One Skico employee who attended the meeting said the audience was caught off guard.

“There were a few hands over mouths and sad reflections,” the employee said. “I think everyone just thought he would be there (for a long time).”

Kaplan also disclosed the news in an employee newsletter that was released simultaneously with his announcement. A copy of that newsletter was obtained by The Aspen Times.

“Today, I write to you with a tear in my eye and a knot in my stomach as I announce my retirement as President and CEO from Aspen Skiing Company, effective next year, April 30, 2023,” Kaplan wrote in the opening line of his announcement.

Mike Kaplan, CEO of Aspen Skiing Co., announced Wednesday he will leave in April 2023.
Austin Colbert / Aspen Times archives

His announcement did not offer details on his decision. He noted that next year will be his 30th year with the company and that “it’s time for me to step back and welcome new leadership and perspectives.”

There is no apparent rift between Kaplan and the Crown family, full owners of the company.

“You’ve heard me say many times that our ownership just gets it,” Kaplan wrote. “They have empathy and are steadfast in their commitment to our values, our community, and us as people. Ultimately, it is their belief that doing business right is good business which has allowed me to succeed and for our company to thrive. (Managing partner) Jim Crown has been a great mentor, friend and boss, and I know that he will steward this organization into the future by selecting a solid successor. He will keep our positive momentum moving forward.”

“Today, I write to you with a tear in my eye and a knot in my stomach as I announce my retirement as President and CEO from Aspen Skiing Company, effective next year, April 30, 2023.” — Mike Kaplan in email to Skico employees

Kaplan took the reins of Skico in November 2006. He was 42 years of age at the time and had risen through the ranks of the company.

Kaplan worked at Taos Ski Valley during and after his undergraduate years in college. He immersed himself in all aspects of the operation. He told The Aspen Times in 2007 that he wanted to work in ski area operations but realized while at Taos he would plateau in middle management without further preparation. He earned his MBA from the University of Denver.

He was hired by Skico in 1993 to oversee the Aspen Mountain ski school. He worked through the combined ski schools and eventually switched to mountain operations. He was appointed chief operating officer in 2005 as second-in-command to then president and CEO Pat O’Donnell. That set him up to take the leadership role when O’Donnell retired a year later.
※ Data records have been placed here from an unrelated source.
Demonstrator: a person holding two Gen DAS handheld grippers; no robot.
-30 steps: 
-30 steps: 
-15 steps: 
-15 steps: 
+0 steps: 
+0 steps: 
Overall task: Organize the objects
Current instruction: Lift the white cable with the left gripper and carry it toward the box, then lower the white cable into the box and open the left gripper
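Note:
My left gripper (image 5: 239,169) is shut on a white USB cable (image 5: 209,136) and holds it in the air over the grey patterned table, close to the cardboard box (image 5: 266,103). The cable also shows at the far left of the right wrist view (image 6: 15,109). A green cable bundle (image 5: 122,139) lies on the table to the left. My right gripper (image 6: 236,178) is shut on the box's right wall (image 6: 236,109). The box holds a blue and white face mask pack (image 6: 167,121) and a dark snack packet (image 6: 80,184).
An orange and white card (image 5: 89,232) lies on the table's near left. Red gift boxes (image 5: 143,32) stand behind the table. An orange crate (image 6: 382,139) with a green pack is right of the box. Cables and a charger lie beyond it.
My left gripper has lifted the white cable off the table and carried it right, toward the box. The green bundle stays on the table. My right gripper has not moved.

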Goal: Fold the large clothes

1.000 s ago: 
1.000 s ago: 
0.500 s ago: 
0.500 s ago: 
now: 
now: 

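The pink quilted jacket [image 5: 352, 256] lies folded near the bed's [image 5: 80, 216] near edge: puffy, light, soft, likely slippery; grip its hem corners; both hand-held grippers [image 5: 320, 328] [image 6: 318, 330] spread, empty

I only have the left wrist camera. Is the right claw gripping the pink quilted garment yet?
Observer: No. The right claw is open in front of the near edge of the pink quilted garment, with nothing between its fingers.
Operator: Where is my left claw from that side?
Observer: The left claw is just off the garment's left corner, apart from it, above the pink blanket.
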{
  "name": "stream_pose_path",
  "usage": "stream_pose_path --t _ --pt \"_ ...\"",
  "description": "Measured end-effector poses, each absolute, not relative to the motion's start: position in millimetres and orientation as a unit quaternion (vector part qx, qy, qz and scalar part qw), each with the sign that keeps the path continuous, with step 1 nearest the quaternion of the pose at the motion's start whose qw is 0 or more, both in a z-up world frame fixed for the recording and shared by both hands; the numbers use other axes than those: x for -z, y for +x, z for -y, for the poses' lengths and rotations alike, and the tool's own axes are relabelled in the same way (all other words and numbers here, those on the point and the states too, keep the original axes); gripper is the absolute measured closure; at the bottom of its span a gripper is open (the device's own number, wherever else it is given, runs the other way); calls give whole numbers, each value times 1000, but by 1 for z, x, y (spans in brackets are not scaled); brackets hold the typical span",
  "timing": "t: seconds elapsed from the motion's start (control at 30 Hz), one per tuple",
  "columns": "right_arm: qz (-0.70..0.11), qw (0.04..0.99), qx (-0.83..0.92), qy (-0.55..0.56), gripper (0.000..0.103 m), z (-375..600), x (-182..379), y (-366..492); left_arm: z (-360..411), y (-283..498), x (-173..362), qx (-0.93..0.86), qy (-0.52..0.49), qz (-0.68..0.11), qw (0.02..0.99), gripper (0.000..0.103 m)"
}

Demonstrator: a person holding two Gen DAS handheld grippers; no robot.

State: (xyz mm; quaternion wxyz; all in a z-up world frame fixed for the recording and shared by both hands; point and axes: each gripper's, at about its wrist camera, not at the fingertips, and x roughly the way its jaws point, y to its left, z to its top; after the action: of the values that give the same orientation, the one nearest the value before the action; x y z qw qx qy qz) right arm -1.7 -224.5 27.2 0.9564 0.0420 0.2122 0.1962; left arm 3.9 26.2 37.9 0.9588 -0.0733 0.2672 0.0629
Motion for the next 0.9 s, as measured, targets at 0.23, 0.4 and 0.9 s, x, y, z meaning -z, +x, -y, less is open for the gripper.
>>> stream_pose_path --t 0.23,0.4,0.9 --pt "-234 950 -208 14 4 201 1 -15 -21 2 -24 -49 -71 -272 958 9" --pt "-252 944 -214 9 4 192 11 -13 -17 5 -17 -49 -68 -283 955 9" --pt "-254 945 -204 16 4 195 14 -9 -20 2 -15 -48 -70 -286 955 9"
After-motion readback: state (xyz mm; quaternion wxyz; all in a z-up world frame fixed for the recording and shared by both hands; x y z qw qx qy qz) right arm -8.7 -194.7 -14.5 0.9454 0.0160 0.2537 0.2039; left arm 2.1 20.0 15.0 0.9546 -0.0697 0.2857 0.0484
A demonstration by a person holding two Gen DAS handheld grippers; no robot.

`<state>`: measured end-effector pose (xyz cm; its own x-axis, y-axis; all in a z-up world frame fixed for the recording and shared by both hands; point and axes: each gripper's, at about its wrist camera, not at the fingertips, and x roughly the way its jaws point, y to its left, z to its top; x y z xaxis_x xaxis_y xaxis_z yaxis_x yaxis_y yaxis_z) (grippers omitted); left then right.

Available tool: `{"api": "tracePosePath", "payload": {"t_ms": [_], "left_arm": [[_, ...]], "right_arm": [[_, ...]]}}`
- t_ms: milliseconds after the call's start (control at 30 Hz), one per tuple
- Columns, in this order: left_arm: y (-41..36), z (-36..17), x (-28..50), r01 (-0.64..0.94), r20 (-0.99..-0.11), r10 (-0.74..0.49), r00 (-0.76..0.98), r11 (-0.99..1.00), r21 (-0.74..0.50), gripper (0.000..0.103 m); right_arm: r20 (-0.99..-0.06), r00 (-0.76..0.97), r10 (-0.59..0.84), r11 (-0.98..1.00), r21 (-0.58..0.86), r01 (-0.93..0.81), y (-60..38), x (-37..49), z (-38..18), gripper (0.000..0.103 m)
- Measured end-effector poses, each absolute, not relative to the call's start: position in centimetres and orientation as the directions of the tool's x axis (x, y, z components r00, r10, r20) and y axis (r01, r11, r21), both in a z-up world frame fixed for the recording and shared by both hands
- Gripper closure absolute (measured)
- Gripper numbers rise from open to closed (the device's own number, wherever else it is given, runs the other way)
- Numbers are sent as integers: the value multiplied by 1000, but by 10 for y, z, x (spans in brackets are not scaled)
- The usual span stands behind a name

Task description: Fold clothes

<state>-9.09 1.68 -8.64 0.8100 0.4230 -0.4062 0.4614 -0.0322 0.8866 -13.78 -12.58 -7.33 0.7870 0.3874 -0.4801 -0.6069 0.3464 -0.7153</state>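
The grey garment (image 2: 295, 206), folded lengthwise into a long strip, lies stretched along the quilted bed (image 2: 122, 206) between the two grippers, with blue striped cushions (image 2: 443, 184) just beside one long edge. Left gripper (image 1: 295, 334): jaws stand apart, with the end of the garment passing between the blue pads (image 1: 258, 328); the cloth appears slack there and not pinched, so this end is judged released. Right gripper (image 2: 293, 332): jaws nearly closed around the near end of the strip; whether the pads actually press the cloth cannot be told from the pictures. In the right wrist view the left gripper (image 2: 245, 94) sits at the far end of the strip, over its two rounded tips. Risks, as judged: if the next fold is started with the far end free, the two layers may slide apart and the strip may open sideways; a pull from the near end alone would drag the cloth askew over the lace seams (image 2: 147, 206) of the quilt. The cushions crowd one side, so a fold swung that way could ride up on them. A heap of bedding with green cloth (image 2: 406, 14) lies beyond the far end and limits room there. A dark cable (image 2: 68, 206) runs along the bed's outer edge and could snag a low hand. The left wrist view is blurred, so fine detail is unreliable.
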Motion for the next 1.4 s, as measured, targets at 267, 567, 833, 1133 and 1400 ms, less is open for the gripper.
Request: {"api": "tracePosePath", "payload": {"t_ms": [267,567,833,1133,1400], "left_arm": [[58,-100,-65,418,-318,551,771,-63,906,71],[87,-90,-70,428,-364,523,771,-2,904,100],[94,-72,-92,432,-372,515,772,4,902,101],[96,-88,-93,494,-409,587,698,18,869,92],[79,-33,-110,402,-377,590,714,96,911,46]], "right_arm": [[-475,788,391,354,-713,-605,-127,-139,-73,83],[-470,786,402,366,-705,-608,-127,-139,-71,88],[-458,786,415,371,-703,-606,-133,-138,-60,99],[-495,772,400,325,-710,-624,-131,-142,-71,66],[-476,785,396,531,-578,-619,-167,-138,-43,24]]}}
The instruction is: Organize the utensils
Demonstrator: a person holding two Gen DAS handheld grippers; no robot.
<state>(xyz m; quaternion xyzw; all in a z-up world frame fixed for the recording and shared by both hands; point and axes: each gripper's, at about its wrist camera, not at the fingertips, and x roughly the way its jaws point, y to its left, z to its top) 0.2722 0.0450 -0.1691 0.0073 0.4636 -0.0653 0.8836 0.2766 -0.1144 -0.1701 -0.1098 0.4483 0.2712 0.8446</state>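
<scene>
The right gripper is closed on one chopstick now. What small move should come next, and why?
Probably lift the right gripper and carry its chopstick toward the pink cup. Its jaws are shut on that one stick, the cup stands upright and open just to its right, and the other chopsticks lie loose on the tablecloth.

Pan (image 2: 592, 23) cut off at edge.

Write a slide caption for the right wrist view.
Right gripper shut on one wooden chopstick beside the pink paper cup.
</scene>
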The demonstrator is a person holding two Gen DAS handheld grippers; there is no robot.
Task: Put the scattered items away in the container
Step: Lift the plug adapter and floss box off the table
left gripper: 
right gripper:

Mike Kaplan shares a toast to Aspen Skiing Company’s 75th anniversary with the Crown family at Willoughby Park at the base of Aspen Mountain on Tuesday, Jan. 11, 2022. (Kelsey Brunner/The Aspen Times)

Kaplan is widely acclaimed by Skico employees as a popular and inspiring leader. As an executive in his late 50s, few people saw him bowing out of the leadership role at this point.

Kaplan’s email to employees said Skico would begin the search for a new leader immediately.

“We’ll engage a search firm to manage the process and aim to have someone in place for next winter,” Kaplan wrote. “Again, I’ll be here to support him/her/them once identified.”

He said he and his wife, Laura, will remain in the Roaring Fork Valley “and I will continue to work for the Crown family in an advisory capacity.”

He vowed to continue teaching, loading chairlifts or showing up on the front lines during busy times.